Something Weird Video // 1968 // 174 Minutes // Unrated
Reviewed by Judge Bill Gibron // December 20th, 2002
Back when the world was one big freakout!
Daisy, Acid, and Dum Dum are all part of The Hooked Generation, young potheaded people caught in a downward spiral of dope smuggling, drug taking, and Steve Alaimo beating. When a deal with Castro's recreational pharmacists goes sour, our three doobages take the lleyo and head for their seaside shotgun shack. Oh yeah, they've also kidnapped some narc and his blank generation skirt, since in a fit of advanced far-outness, our nonplused pushers accidentally committed massacre in front of them. During long scenes of non-narcotic male bonding, they teach the little lady a lesson in what makes real men tick, which is aggressive sexual abuse, by the way. Trying to pass the dutchie off to the next bad guy, they hook up with an African American Al Hirt impersonator who reads them the roach riot act in jazzy hip street jive. Tipped off by this hefty hepcat, the Feds chase our bewildered bong blowers out into the Everglades, hoping to sermonize them too death. However, instead of a last dance with Mary Jane, the dim dopers end up all stems and seeds.
Father John is a mild mannered square that sips some flat RC Cola and turns into the ultimate mindless stupor hero, The Psychedelic Priest. He decides to give Jesus the high miter and hits the road looking for America, inner peace, and some hippie hitchhikers. He also wants some drugs! He finds Sunny, the most morose flower child in the history of the summer of love and together they discuss rape, witness racist brutality and share a secret, sacrosanct flirtation. The minute Sunny says "I Love You," however, John has flashbacks to late night sessions of "experimentation" in the seminary and rebuffs her like Madeline Murray O'Hare. She runs away. He motors slowly into ole' L.A. Feeling guilty, he puts a portly PI on the case hoping to locate his lost platonic peacenik. Sadly, it turns out she took the term "unrequited" literally and drove some car off a cliff. After all of this physical pain, chemical erosion, emotional abuse, and spiritual ambiguity, there is only one, completely depressing way out. He rejoins the Church!

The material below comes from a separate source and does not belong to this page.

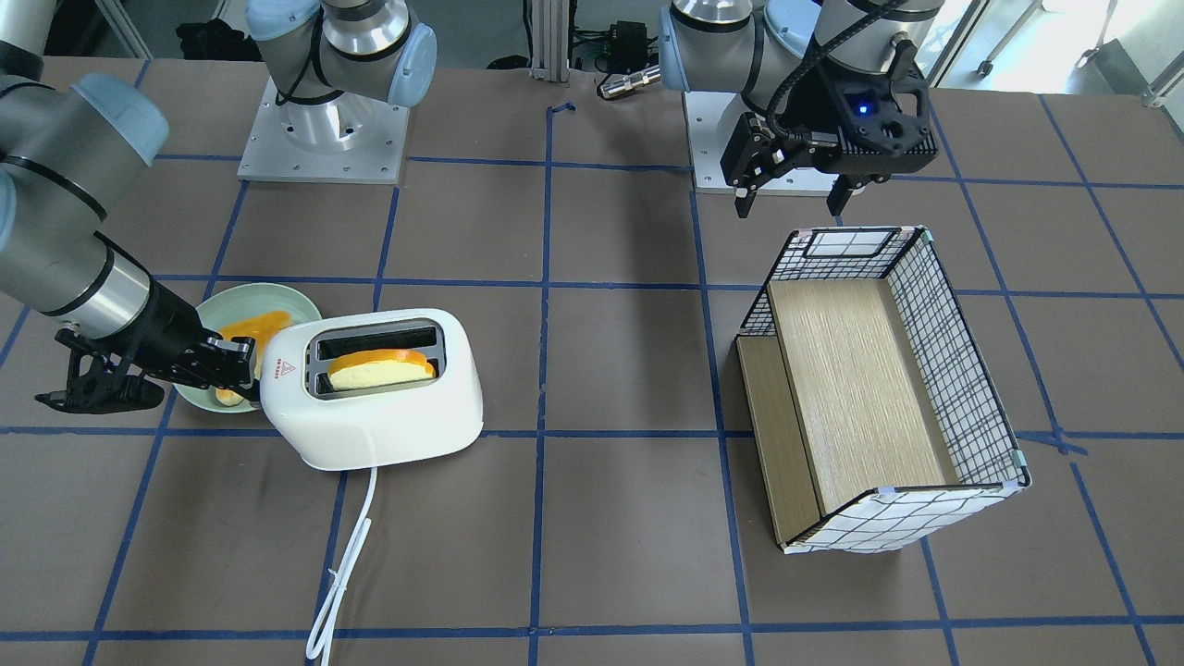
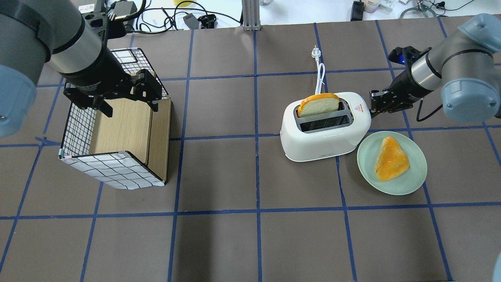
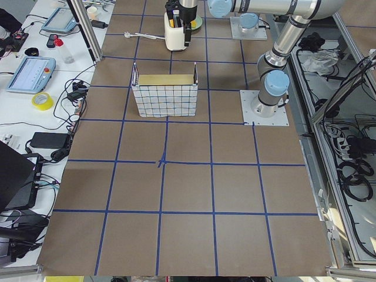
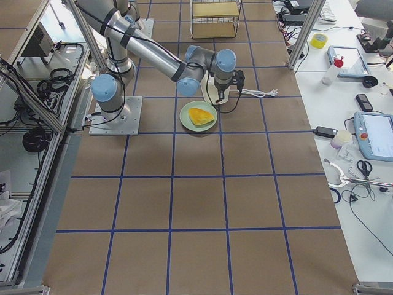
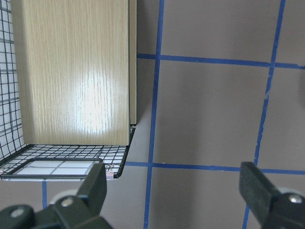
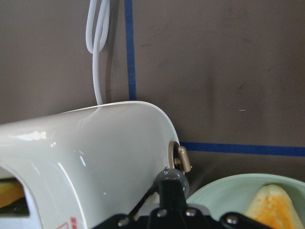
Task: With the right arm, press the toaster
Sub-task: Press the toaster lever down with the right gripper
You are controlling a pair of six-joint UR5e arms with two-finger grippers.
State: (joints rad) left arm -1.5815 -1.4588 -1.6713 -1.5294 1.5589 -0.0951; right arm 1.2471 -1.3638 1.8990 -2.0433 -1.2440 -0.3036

The Hooked Generation is a movie that keeps getting better with multiple viewings. No, it does not become more compelling or lucid. However, you will grow in your appreciation of the quirky, drug-addled performances buried within this standard guns and ganja exploitation film. While completely formulaic in form, it's the mood method thespianism that will hook you. John Davis Chandler plays smackhead Acid like he's got track marks in his corneas. He's so nervous, itchy, and strung-out that you'll experience withdrawal symptoms just watching him. Who would have thought that sandwiched within this trippy cautionary tale about buying drugs from communists there would be such an effective, realistic performance? Even better, but on the opposite end of authenticity, is former junior heavyweight champion Willie Pastrano as the mindless muscle of the gang, the oh so apropos Dum Dum. Who cares if his character is nothing more than a lunkheaded henchman? Constantly off script and delivering his improvised musings in a decidedly low key, mostly mumbled half-laugh, Pastrano beats every scene he is in into submission with a kind of atrophied animal magnetism. It's as if they crossed Tony Montana with Stepin Fetchit. Director William Grefe handles everything in a professional, straightforward fashion. He is here to tell a story and he guides the goofball cast through this Peyote Place with only occasional quirky diversions. The Hooked Generation may not be an action packed thriller, but it is a uniquely charming film.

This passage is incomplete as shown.